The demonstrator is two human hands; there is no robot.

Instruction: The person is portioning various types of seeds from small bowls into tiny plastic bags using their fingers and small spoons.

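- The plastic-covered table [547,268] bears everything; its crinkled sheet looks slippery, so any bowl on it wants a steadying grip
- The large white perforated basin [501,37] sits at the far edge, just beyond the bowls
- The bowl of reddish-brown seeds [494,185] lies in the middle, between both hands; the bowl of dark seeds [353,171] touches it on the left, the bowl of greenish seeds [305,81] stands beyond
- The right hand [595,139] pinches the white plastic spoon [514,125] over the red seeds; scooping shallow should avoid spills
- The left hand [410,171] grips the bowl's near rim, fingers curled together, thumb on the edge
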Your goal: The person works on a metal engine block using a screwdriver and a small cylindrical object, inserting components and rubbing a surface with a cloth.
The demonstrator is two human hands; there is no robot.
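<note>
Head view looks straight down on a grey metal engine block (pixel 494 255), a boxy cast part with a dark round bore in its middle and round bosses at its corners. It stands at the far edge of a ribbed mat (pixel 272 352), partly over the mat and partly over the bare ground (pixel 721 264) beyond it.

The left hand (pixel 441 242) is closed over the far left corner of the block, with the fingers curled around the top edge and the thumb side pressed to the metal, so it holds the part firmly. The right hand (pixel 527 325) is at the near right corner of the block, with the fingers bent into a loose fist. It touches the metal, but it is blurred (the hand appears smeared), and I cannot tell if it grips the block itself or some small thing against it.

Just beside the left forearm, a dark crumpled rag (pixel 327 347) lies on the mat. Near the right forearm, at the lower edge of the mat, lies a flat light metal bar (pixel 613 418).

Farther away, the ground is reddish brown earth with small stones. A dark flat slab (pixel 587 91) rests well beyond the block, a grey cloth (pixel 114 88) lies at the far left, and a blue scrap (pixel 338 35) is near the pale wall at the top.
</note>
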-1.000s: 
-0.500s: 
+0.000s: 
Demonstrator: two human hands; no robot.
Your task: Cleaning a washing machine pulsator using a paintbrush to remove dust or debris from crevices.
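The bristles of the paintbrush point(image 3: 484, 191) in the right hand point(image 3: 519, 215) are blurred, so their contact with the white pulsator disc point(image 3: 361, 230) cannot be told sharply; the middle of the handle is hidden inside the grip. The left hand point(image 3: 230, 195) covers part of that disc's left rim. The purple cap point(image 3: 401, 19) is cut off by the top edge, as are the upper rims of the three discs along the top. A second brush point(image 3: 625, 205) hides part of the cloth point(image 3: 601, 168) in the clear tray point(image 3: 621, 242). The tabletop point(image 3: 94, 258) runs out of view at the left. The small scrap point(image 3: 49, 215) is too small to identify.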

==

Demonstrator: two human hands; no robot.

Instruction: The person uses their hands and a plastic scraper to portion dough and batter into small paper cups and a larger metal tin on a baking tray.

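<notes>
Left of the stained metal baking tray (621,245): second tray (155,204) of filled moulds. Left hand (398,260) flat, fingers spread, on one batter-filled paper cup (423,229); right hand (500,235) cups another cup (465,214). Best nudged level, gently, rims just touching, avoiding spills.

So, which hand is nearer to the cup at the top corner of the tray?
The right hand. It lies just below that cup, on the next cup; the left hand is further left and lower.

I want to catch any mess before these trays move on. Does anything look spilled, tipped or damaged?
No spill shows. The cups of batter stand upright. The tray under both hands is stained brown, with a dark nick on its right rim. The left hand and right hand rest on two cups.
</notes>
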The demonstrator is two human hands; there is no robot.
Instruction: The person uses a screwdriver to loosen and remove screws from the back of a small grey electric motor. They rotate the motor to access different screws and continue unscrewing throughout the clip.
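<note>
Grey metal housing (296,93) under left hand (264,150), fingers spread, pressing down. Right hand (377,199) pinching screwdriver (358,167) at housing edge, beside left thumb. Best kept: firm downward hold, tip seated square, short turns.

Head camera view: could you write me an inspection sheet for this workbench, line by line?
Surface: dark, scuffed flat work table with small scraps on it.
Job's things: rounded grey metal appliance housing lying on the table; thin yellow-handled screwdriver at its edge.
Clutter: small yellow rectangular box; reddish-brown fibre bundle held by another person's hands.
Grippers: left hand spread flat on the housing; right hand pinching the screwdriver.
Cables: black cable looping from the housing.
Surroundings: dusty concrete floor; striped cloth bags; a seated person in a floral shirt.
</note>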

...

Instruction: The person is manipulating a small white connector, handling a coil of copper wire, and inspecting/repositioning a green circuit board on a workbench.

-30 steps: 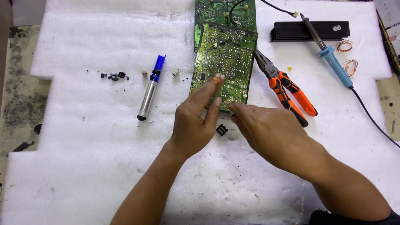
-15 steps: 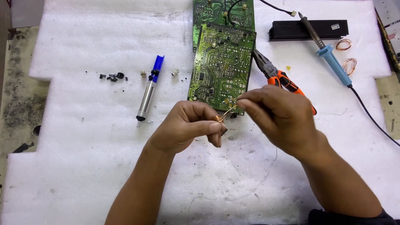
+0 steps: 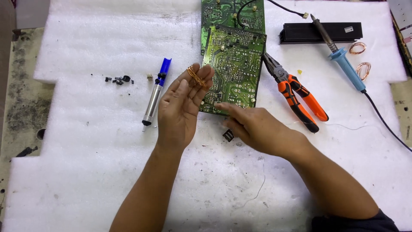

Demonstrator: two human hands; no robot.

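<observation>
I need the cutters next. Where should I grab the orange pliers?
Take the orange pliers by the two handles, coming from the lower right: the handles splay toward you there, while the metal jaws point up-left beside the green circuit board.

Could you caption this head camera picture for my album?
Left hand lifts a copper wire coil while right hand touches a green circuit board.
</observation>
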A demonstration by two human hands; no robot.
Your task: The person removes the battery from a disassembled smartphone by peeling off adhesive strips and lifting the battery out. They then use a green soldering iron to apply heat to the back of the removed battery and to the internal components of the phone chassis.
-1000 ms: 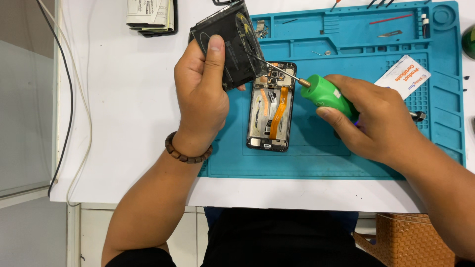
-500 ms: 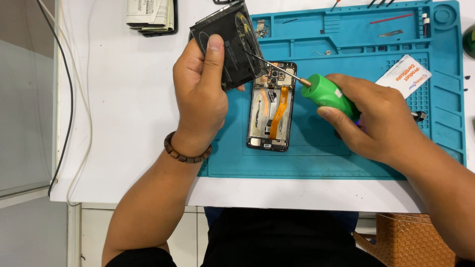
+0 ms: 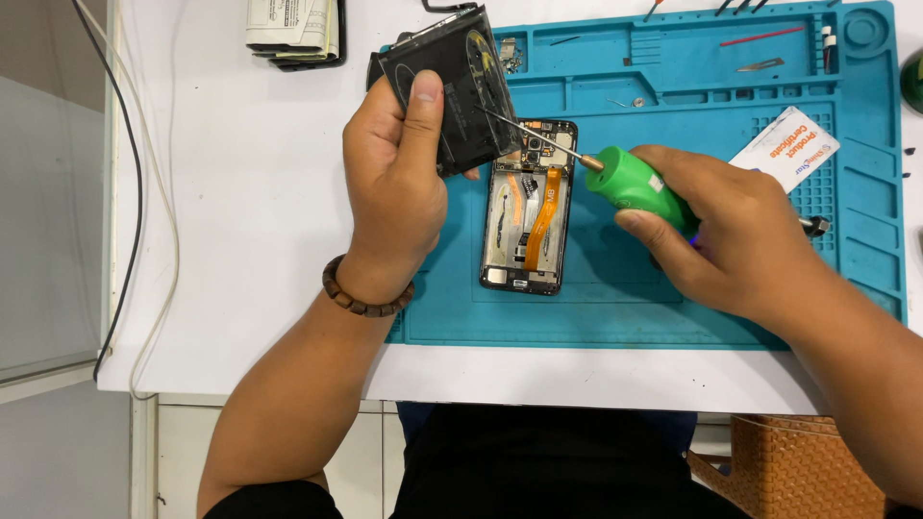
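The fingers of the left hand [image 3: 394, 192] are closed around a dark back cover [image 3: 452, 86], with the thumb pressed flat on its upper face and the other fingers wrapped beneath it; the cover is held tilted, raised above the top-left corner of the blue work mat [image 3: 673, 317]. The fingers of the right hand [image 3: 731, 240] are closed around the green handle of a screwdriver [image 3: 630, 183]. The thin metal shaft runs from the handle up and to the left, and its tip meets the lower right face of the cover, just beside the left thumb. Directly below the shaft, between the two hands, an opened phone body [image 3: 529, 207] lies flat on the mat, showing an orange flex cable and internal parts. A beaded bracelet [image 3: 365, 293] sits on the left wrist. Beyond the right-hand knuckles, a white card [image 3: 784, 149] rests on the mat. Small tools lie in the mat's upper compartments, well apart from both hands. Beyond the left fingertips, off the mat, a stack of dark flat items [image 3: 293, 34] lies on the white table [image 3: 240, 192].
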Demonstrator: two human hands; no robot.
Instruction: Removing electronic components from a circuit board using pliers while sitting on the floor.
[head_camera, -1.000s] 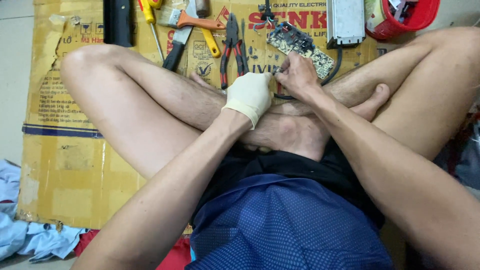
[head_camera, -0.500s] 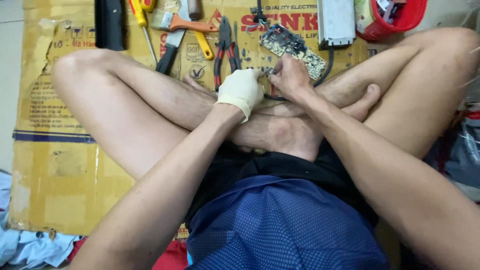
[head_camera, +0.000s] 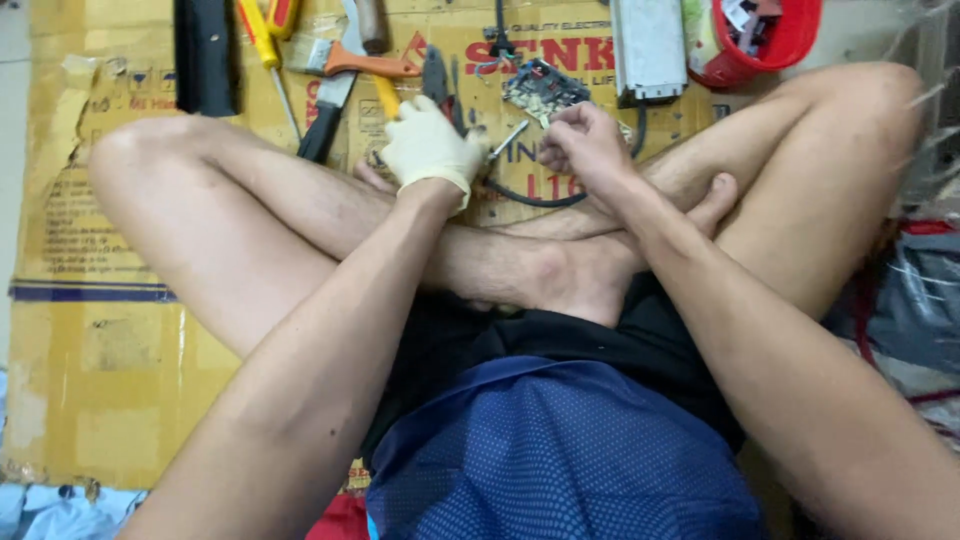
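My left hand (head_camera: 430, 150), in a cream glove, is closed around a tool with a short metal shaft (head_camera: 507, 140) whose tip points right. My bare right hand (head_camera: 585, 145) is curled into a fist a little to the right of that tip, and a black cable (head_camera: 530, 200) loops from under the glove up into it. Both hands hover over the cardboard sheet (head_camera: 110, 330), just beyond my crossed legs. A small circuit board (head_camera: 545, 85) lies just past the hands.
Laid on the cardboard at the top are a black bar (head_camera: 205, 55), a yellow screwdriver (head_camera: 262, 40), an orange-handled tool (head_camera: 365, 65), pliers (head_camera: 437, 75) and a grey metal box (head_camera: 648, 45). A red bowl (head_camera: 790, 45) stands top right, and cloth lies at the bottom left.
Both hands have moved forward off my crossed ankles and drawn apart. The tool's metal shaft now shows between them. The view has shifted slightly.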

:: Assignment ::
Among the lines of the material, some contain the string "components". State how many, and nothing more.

:: Exercise response ::
3